Bharti Airtel, India’s telecom operator today said it expects to realise revenues of about US $5 billion from its Africa operations by May 2013.
“We are extremely satisfied with our African acquisition. There was an expectation I had given that by May 2013, we will achieve US $5 billion revenue and US $2 billion EBITDA (Earnings Before Interest, Taxes, Depreciation, Amortisation) and we are on track for that target,” said Manoj Kohli, Bharti Airtel CEO and joint MD.
Last year, in the largest telecom takeover by an Indian firm, Bharti acquired Kuwait-based Zain Telecom’s African business for about US $140.70 billion.
The closure of the deal implied that Bharti had received all the approvals from the governments and regulators of each of these 16 nations.
On acquiring top position across the African continent, Kohli said MTN is very competitive but “we are digging our heels and are trying to get our foundation, network customer services right. If foundation is right, leadership is not far away”.
Currently, MTN holds the leading position in Africa’s mobile market.
“We have to bring in our business model, all our business partners like Nokia, Ericsson, Huawei and many others,” said Kohli.
“Our first objective is to build our own tower company which is in the process. In next few months, we will have our tower company ready, registered, all the staffing completed and all the legal approvals etc being done…and that is moving quite well,” he added.
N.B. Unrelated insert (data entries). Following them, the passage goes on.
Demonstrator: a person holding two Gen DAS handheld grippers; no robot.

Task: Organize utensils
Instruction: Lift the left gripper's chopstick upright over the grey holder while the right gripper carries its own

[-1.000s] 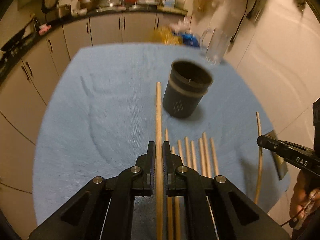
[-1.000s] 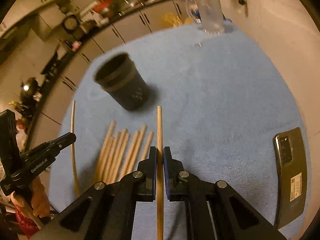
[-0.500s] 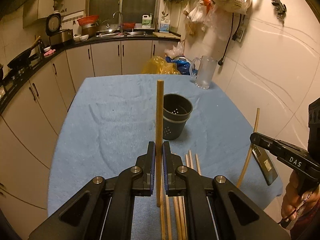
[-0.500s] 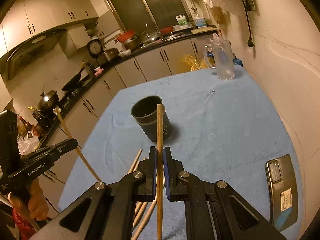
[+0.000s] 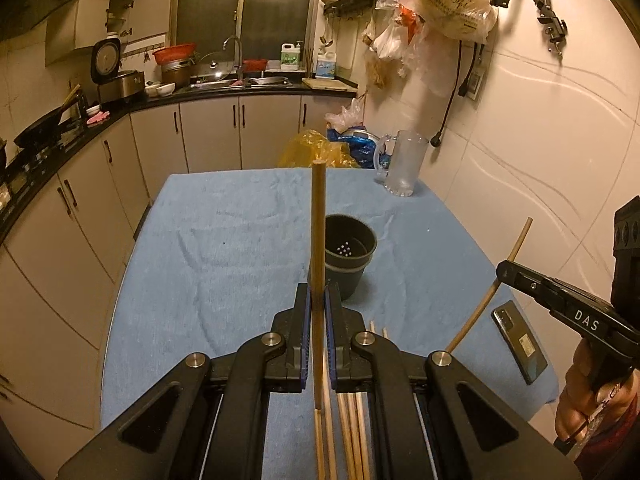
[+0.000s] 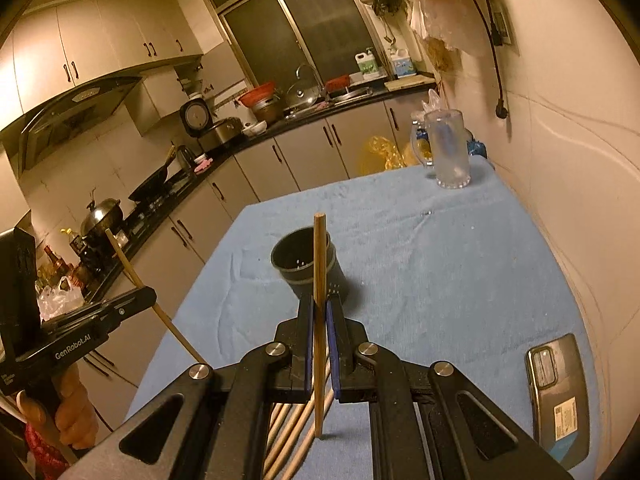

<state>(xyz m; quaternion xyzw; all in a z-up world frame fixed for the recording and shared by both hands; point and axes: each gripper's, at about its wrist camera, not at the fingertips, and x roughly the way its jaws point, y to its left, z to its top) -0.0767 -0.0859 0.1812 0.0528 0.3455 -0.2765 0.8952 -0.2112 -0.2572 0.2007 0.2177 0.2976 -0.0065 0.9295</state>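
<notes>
1. My left gripper [image 5: 317, 308] is clamped tight on one wooden chopstick [image 5: 318, 240], which runs straight up toward 12 o'clock in the left wrist view, clear of the counter [image 5: 208, 264].
2. My right gripper [image 6: 319, 316] is pinched shut on a second chopstick [image 6: 319, 280], also pointing to 12 o'clock in its own view; the lower end sticks out below the jaws.
3. From the left wrist view I see the right gripper's tip at 3 o'clock [image 5: 505, 271] with its chopstick slanting from lower left to upper right through it. From the right wrist view the left gripper sits at 9 o'clock [image 6: 146, 295], its chopstick slanting up left, and a hand [image 6: 74, 412] grips the handle.
4. Dark holder cup [image 5: 349, 254] stands upright on the blue cloth, just past the left gripper's tips toward 1 o'clock. In the right wrist view it's right behind the held chopstick. Inside I see only its holed bottom.
5. Loose chopsticks [image 5: 354, 420] lie in a bunch on the cloth under the left gripper, between cup and near edge; same bunch shows under the right gripper [image 6: 292, 432].
6. Phone [image 6: 558, 392] lies flat, back up, near the counter's 4 o'clock corner, well apart from the cup.
7. Clear glass mug [image 6: 447, 152] stands at the far edge by the wall, 1 o'clock from the cup.
8. Yellow bag [image 5: 312, 154] sits beyond the far edge of the counter.
</notes>
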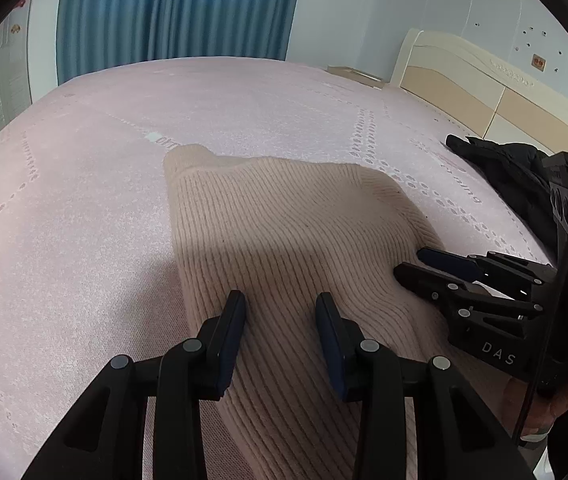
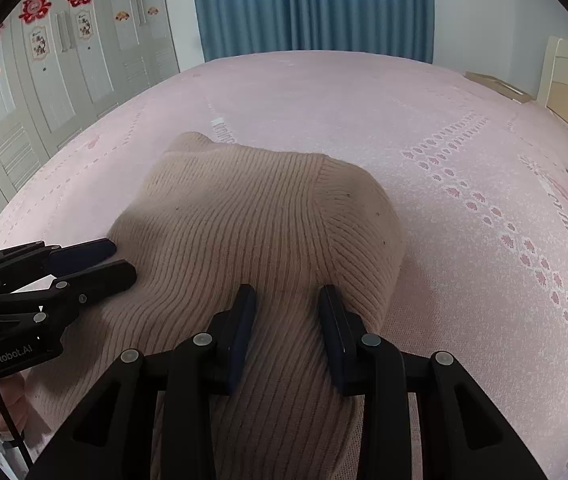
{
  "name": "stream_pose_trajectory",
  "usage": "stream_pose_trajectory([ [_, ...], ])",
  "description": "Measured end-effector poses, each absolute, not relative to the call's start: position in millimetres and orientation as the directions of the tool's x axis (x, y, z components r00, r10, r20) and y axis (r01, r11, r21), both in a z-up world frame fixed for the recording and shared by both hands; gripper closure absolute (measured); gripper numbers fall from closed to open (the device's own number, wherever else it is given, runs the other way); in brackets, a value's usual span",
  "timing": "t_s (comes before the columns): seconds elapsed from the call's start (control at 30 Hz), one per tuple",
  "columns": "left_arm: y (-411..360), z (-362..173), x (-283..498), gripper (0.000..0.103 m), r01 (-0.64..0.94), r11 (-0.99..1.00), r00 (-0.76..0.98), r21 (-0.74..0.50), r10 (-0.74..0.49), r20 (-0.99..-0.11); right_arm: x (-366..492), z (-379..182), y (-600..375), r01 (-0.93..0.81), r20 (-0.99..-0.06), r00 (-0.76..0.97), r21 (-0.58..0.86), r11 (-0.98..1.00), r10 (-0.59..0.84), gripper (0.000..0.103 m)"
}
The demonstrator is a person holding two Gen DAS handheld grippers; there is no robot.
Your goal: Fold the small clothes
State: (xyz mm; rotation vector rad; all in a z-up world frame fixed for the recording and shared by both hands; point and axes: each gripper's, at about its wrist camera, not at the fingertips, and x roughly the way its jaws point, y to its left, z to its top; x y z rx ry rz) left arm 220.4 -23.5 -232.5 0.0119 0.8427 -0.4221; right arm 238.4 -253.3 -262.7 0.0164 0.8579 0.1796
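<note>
Beige ribbed knit garment [image 1: 284, 232] lies on pink bed cover [image 1: 84, 200], roughly mid-bed, near edge toward the cams. Far end bunched/folded over w/ a rounded lump at top left. Fabric runs under both grippers.

L gripper [image 1: 280, 300] – jaws partly open, gap clear btw the blue pads; both fingertips rest down on the knit, fabric visible in the gap but not pinched. From the R wrist view the same gripper [image 2: 120, 258] comes in from the left edge, tips at the garment's left border, one finger above the other, narrow gap. Cannot tell from there if any cloth sits btw them.

R gripper [image 2: 285, 294] – also partly open, similar gap, tips on the knit near its right-hand fold. Nothing clamped as far as visible. In L wrist view it [image 1: 411, 262] enters from the right, tips touching garment's right edge.

Bkgd: blue curtain [image 2: 311, 8], white wardrobe doors [image 2: 64, 60] w/ red paper cut-outs, cream headboard [image 1: 483, 80]. Black clothing item [image 1: 503, 168] on bed at right, apart from the knit.

A hand [image 2: 4, 404] shows at lower left, holding the L gripper.
</note>
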Motion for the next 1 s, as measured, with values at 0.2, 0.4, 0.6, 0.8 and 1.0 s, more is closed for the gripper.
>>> stream_pose_trajectory([
  [0.2, -20, -223, 211, 0.068, 0.370, 0.915, 0.578, -0.162, -0.364, -0.730, 234, -251, -260, -0.152, -0.769, 0.609, 0.125, 0.980, 0.193, 0.070],
  [0.4, -9, -214, 186, 0.061, 0.393, 0.898, 0.539, -0.199, -0.400, -0.741, 200, -233, -272, -0.155, -0.768, 0.605, 0.146, 0.977, 0.211, 0.070],
  [0.6, 0, -221, 150, 0.060, 0.387, 0.894, 0.492, -0.227, -0.408, -0.769, 164, -235, -289, -0.108, -0.775, 0.585, 0.217, 0.970, 0.239, 0.069],
  [0.8, 8, -228, 142, 0.060, 0.341, 0.901, 0.475, -0.267, -0.410, -0.778, 184, -242, -299, -0.025, -0.759, 0.581, 0.346, 0.938, 0.295, 0.070],
  [1.0, 12, -227, 142, 0.059, 0.353, 0.897, 0.475, -0.266, -0.417, -0.775, 182, -224, -294, -0.095, -0.673, 0.676, 0.325, 0.941, 0.301, 0.092],
])
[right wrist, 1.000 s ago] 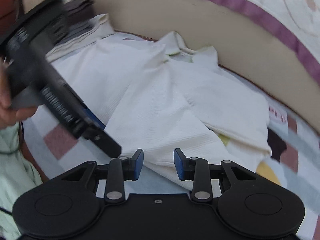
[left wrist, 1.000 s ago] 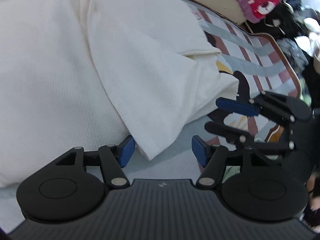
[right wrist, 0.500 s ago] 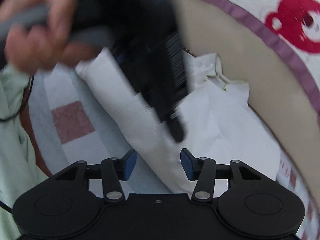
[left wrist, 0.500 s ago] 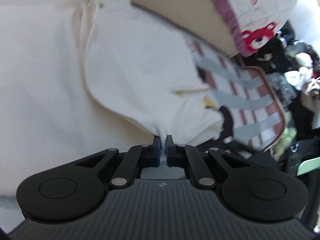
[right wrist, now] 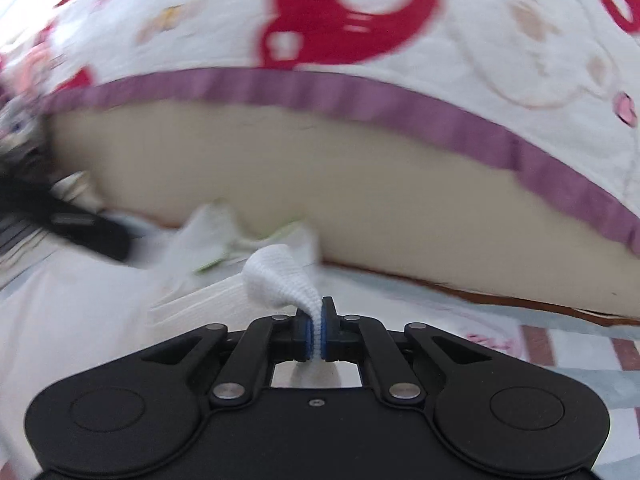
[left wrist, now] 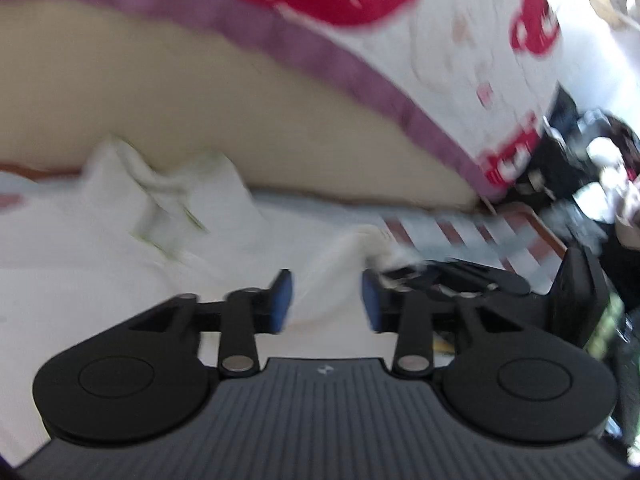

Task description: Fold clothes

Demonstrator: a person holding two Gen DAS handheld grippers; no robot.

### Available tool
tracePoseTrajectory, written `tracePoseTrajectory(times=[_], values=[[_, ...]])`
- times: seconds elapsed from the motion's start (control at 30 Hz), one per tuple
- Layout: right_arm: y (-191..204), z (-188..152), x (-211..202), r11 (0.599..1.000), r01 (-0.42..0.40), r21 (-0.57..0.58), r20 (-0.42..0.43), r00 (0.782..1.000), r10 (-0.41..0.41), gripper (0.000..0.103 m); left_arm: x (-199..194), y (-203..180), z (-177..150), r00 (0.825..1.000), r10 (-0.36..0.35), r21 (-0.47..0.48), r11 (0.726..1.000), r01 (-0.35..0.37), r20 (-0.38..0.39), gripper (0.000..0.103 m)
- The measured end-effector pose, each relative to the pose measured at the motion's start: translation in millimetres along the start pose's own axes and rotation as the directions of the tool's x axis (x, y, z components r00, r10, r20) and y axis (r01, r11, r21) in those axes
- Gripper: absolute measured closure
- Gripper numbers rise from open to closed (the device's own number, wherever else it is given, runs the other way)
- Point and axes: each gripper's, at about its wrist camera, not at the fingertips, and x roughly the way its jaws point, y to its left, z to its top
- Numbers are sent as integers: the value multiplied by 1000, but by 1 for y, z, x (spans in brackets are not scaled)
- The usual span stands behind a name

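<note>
Pinching a fold of soft white waffle-knit garment, right gripper clamps it.
Left gripper gapes; limp cloth, grab hems.

A mat with a pale blue-grey ground, reddish-brown squares and stripes and a brown border carries everything; in the right wrist view the same mat runs off to the right. A white waffle-knit garment lies directly on it, spread over its left part, with the collar bunched at the far edge; the right wrist view shows the garment on the left. Behind the mat, touching its far edge, stands a tan mattress side under a white cover with red figures and a purple trim. Both views are blurred.
</note>
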Motion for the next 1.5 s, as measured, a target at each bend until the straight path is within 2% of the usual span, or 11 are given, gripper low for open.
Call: tracePoseTrajectory(times=[0.1, 0.2, 0.3, 0.43, 0.67, 0.83, 1.0, 1.07, 1.13, 1.27, 1.5], values=[[-33, -1, 21, 996, 19, 85, -18, 1000, -17, 99, -9, 42, -12, 980, 193, 7, 981, -193, -42, 62], [-49, -8, 42, 992, 14, 129, -53, 999, -7, 99, -22, 90, -24, 923, 379, 8, 925, -380, -61, 62], [-53, -17, 59, 990, 29, 139, -117, 993, -13, 99, -42, 137, -32, 875, 482, -52, 873, -484, -51, 62], [-55, -37, 63, 979, 69, 190, -185, 982, -33, 99, -67, 181, -33, 853, 522, -113, 846, -521, -18, 58], [-55, -49, 68, 975, 83, 208, -234, 972, -32, 99, -61, 209, -29, 843, 538, 29, 843, -538, -3, 49], [-56, -49, 65, 975, 81, 205, -235, 972, -31, 99, -54, 220, -31, 887, 461, 24, 887, -462, 27, 48], [-53, -47, 65, 981, 76, 177, -227, 973, -35, 99, -35, 221, -22, 899, 435, 72, 896, -438, 54, 48], [-53, -47, 63, 984, 73, 165, -222, 975, -35, 99, -29, 219, -23, 907, 417, 109, 901, -421, 56, 53], [-54, -49, 63, 984, 66, 165, -214, 976, -30, 99, -24, 212, -26, 922, 388, 155, 910, -386, 19, 99], [-54, -47, 59, 987, 58, 148, -169, 985, -33, 99, -24, 183, -34, 897, 437, 286, 853, -436, 65, 99], [-49, -25, 52, 993, 67, 101, -76, 995, -59, 100, -35, 166, -3, 859, 474, 271, 816, -511, 193, 99]])
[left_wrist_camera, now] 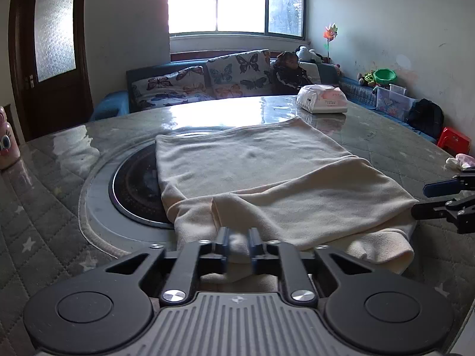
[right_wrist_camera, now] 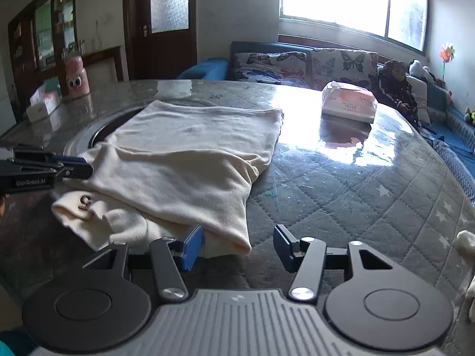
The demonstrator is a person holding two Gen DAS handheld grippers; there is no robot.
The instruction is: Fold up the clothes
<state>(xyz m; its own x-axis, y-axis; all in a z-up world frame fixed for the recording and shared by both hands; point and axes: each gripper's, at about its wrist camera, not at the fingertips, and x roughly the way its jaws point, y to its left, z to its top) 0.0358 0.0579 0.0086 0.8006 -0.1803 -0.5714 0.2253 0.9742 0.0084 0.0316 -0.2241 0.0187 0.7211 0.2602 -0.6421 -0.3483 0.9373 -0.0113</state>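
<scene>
- Table [left_wrist_camera: 371,148]: big round one with a quilted cover under clear sheet; fills the middle of both views. A dark round inset [left_wrist_camera: 133,190] sits centre-left in the left wrist view, partly under the cloth.
- Garment [left_wrist_camera: 267,178]: cream, soft knit, lying flat mid-frame in both views. One side is already folded over the body, so a doubled layer runs across the lower half. Far edge looks square and fairly smooth.
- Near end is not tidy: a bunched piece, sleeve or neck I cannot tell, sticks out lower left in the right wrist view [right_wrist_camera: 89,222], with a small dark mark on it.
- Judgement: roughly partway. First fold in; loose near end still to tuck, then at least one more fold to make a compact stack.
- Left gripper [left_wrist_camera: 239,246]: bottom centre of its own view, clamped tight on a pinch of the garment's near edge. Seen from the side at the left edge of the right wrist view [right_wrist_camera: 80,167].
- Right gripper [right_wrist_camera: 237,246]: bottom centre of its view, jaws apart, nothing pinched; the folded corner lies just beside its left finger [right_wrist_camera: 193,247]. Looks released, free to regrasp.
- Tissue pack [right_wrist_camera: 348,103]: far side of table, well apart from the cloth. No interference.
</scene>
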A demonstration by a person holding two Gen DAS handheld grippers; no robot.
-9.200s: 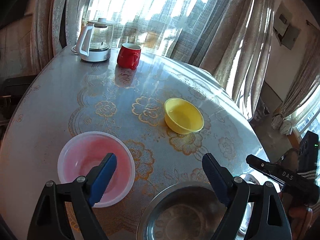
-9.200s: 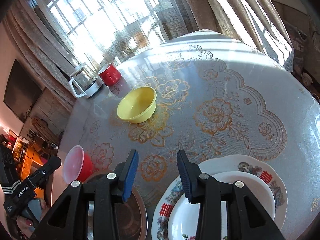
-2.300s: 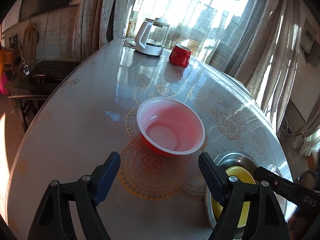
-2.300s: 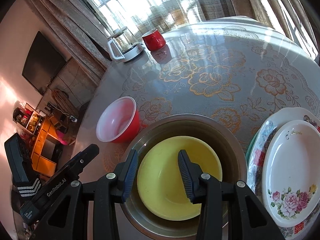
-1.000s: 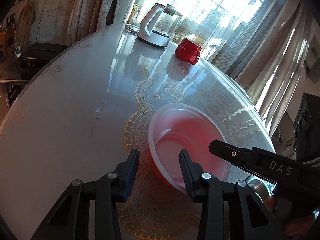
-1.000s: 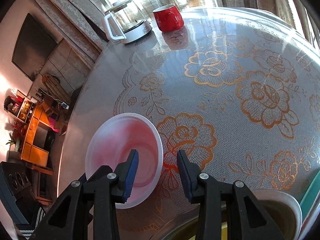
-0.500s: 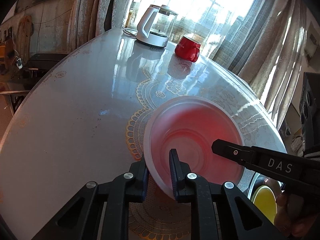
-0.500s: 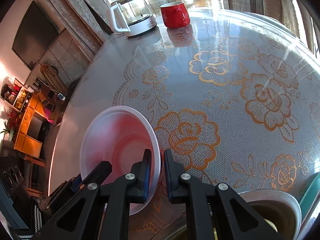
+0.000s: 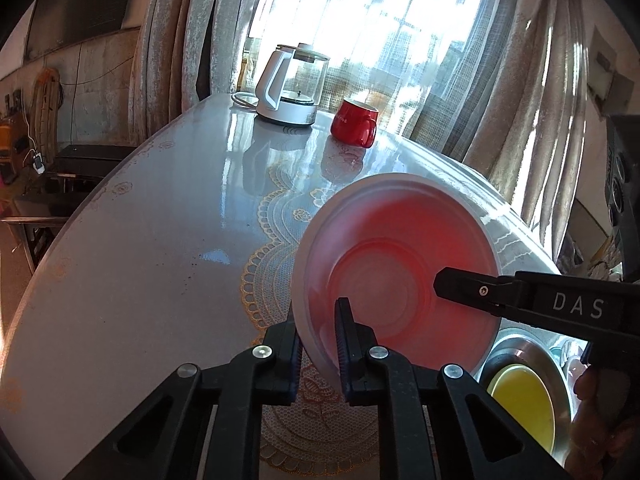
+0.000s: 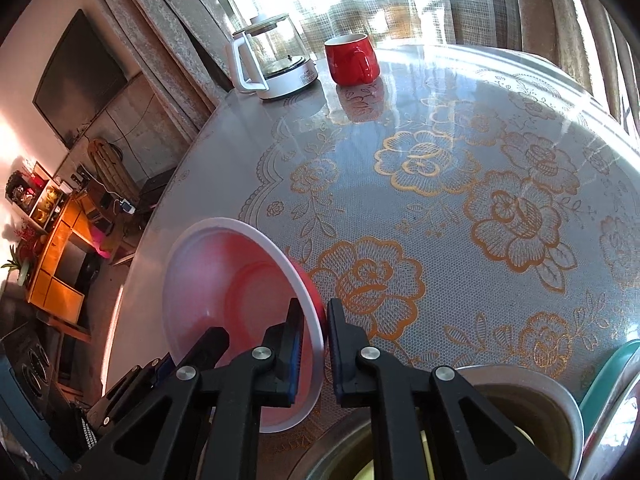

Kohli said that the new tower company will improve its cost efficiency “because as you build (tower company), share tower, the fuel cost comes down, cost of tower comes down. So definitely we are looking at cost efficiency”.
Kohli said there are no plans to have any joint venture for the tower company.
On the scope for increasing tariffs in the African market, Kohli said there are opportunities to increase the rates in some places.
This year, Bharti Airtel would invest between US $1-1.2 billion, said Kohli.
“Africa has been very satisfying. This is the last frontier of the global markets, specifically telecom market, and I think Bharti entry has not only been right but also tangible…you will see in the next 5-10 years,” said Kohli.
Kohli said the African market is under-penetrated and there are some places where there is only 25-30% penetration.
The market has 1 billion population with an average age of just 18 and clearly, it needs voice, communications, wireless broadband, said Kohli.